COLLECTED DATA:
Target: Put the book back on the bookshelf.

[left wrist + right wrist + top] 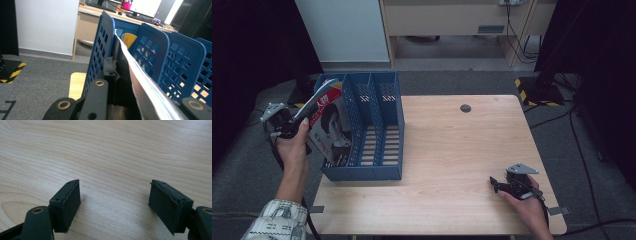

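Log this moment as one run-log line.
left gripper: shut on magazine | magazine: in leftmost slot of blue file rack | right gripper: open, empty, on table

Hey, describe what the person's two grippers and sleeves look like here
Both grippers are black, each topped by a grey three-cornered plate. The left gripper trails a dark cable, and its arm wears a pale patterned sleeve. The right gripper has flat, blocky black pads on round-pinned links. No sleeve shows on that arm.

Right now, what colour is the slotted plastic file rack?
Blue; the slotted plastic file rack shows best in the high view.
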`<state>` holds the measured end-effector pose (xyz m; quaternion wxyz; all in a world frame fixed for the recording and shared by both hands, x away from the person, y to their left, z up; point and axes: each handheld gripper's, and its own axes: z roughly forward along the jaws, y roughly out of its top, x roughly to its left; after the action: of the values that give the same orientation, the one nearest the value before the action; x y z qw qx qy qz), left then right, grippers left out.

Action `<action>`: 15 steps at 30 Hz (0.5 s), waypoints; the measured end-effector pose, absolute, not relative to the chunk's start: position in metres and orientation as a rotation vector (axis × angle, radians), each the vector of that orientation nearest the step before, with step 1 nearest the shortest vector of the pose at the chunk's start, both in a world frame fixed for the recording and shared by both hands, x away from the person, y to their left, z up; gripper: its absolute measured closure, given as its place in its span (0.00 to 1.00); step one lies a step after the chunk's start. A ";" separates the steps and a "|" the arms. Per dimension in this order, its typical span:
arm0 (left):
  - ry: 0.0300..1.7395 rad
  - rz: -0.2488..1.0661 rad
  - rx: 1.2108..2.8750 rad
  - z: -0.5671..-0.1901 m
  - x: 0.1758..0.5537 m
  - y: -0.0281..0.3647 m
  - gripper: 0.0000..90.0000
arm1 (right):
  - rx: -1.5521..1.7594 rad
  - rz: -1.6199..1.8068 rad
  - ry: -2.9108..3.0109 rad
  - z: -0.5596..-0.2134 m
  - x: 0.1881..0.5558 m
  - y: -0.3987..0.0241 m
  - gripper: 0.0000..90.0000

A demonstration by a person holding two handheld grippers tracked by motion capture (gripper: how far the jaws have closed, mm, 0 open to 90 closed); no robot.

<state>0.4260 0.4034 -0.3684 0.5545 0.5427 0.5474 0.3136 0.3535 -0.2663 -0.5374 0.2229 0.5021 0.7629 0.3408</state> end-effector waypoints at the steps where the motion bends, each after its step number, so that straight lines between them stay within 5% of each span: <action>1: 1.294 0.744 1.279 -0.369 0.426 0.403 0.94 | 1.387 0.941 2.107 -0.537 0.354 -0.266 0.28; 15: 1.245 0.789 1.242 -0.366 0.416 0.403 0.96 | 1.386 0.941 2.108 -0.537 0.353 -0.266 0.28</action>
<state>0.4163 0.4031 -0.3660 0.5704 0.5291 0.5306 0.3363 0.3532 -0.2663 -0.5374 0.2224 0.5019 0.7633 0.3405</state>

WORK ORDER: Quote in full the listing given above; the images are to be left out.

TASK RESPONSE:
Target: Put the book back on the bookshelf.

[left wrist + right wrist + top] 

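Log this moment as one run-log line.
left gripper: shut on magazine | magazine: in leftmost slot of blue file rack | right gripper: open, empty, on table

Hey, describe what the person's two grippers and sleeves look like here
Both grippers are black, each topped by a grey three-cornered plate. The left gripper trails a dark cable, and its arm wears a pale patterned sleeve. The right gripper has flat, blocky black pads on round-pinned links. No sleeve shows on that arm.

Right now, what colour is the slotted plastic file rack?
Blue; the slotted plastic file rack shows best in the high view.
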`<state>` holds the measured end-effector pose (xyz m; quaternion wxyz; all in a world frame fixed for the recording and shared by both hands, x away from the person, y to their left, z up; point and axes: each handheld gripper's, and its own axes: z roughly forward along the jaws, y roughly out of its top, x roughly to its left; after the action: of the values that give the same orientation, the one nearest the value before the action; x y z qw qx qy qz), left then right, grippers left out.

Action `<action>`: 15 steps at 30 Hz (0.5 s), waypoints; the measured end-effector pose, absolute, not relative to the chunk's start: position in metres and orientation as a rotation vector (axis × angle, radians), each the vector of that orientation nearest the step before, with step 1 nearest the shortest vector of the pose at the chunk's start, both in a world frame fixed for the recording and shared by both hands, x away from the person, y to their left, z up; gripper: its absolute measured closure, given as its place in its span (0.00 to 1.00); step one lies a step after the chunk's start. A ";" separates the steps and a "|" the arms. Per dimension in this order, its typical span:
arm0 (left):
  - ry: 0.0300..1.7395 rad
  - rz: -0.2488..1.0661 rad
  - rx: 1.2108..2.8750 rad
  - z: -0.5671..-0.1901 m
  - x: 0.1758..0.5537 m
  - y: -0.0281..0.3647 m
  - gripper: 0.0000..90.0000
arm1 (right):
  - rx: -1.5521..1.7594 rad
  - rz: -1.6199..1.8068 rad
  - ry: -2.9108..3.0109 rad
  - z: -0.5596..-0.2134 m
  - x: 0.1881..0.5558 m
  - y: -0.3987..0.0241 m
  - gripper: 0.0000..90.0000

A demonstration by a person holding two handheld grippers tracked by motion capture (gripper: how far the jaws have closed, mm, 0 open to 90 closed); no robot.

<state>0.4260 0.4034 -0.3684 0.5545 0.5427 0.5474 0.3136 0.3535 -0.2663 -0.5374 0.2229 0.5021 0.7629 0.3408</state> end-effector waypoints at the steps where the motion bends, each after its step number, so that straight lines between them stay within 5% of each span: <action>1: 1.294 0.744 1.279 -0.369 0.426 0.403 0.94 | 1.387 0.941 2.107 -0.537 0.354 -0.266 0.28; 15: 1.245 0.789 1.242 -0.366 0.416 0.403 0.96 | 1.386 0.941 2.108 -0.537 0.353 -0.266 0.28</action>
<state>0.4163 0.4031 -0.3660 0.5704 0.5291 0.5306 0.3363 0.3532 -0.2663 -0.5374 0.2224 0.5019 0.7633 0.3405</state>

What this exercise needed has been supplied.